Laravel PHP_CodeSniffer

Purpose

Help you do secure coding; detect security smell; prevent vulnerability from SDLC phase. It works only on Windows OS as for now.

For User (after install the extension, you need to install the rules!)

Installation/Update rules:

1. You must have Composer.
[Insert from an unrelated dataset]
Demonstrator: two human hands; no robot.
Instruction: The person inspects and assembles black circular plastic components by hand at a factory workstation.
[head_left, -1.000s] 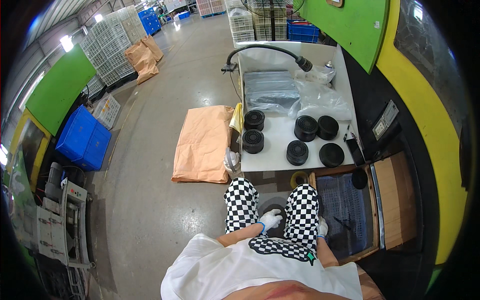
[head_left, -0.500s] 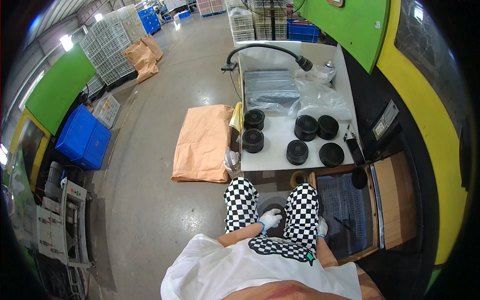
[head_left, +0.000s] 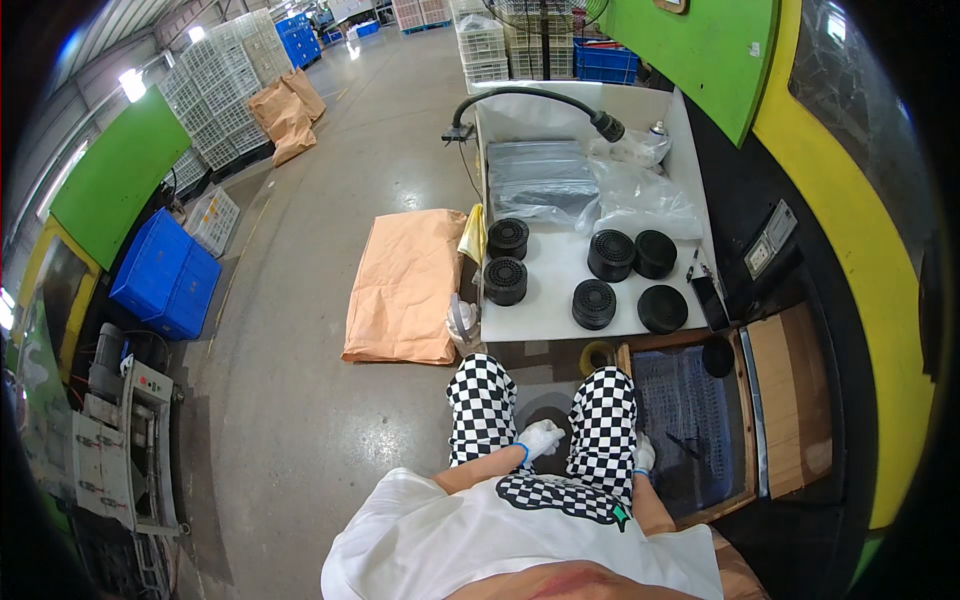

If not, please download here (https://getcomposer.org/Composer-Setup.exe) and install
2. Open CMD/terminal, copy-paste this command (to install/update detection rules [detect security smells]):

(IF EXIST "%userprofile%\AppData\Roaming\Composer\vendor\squizlabs\php_codesniffer\src\Standards\laravel_security_sniffer" (RMDIR /S /Q "%userprofile%\AppData\Roaming\Composer\vendor\squizlabs\php_codesniffer\src\Standards\laravel_security_sniffer") ELSE (echo "folder tidak ditemukan, but it's OK")) && composer global require "squizlabs/php_codesniffer=*" && cd %userprofile%\Downloads && curl -L "https://github.com/anghilmi/laravel_security_sniffer_rule/archive/main.tar.gz" | tar -xzf - && MOVE /Y %userprofile%\Downloads\laravel_security_sniffer_rule-main "%userprofile%\AppData\Roaming\Composer\vendor\squizlabs\php_codesniffer\src\Standards\laravel_security_sniffer"

Demo

Detect weak input validation

Detect obsolete hash

Detect raw id link

For VSCode Extension Developer

Build extension:

cd /to/project/path

npm install

Windows Powershell >> run as administrator

Get-ExecutionPolicy

Set-ExecutionPolicy Unrestricted

a

vsce package

output: *.VSIX file

Rules

I tailored these 8 rules to prevent vulnerability on Laravel based web project; based on experiences, discussion with another devs, some refs like Laravel docs, OWASP Laravel cheat sheet, and so on. (And may be there are future update).

Related Project

Laravuln: Website Perpustakaan Berbasis Laravel 9 yang sengaja dibuat rentan/vulnerable. Dipakai untuk edukasi, simulasi beragam jenis serangan dan antisipasinya.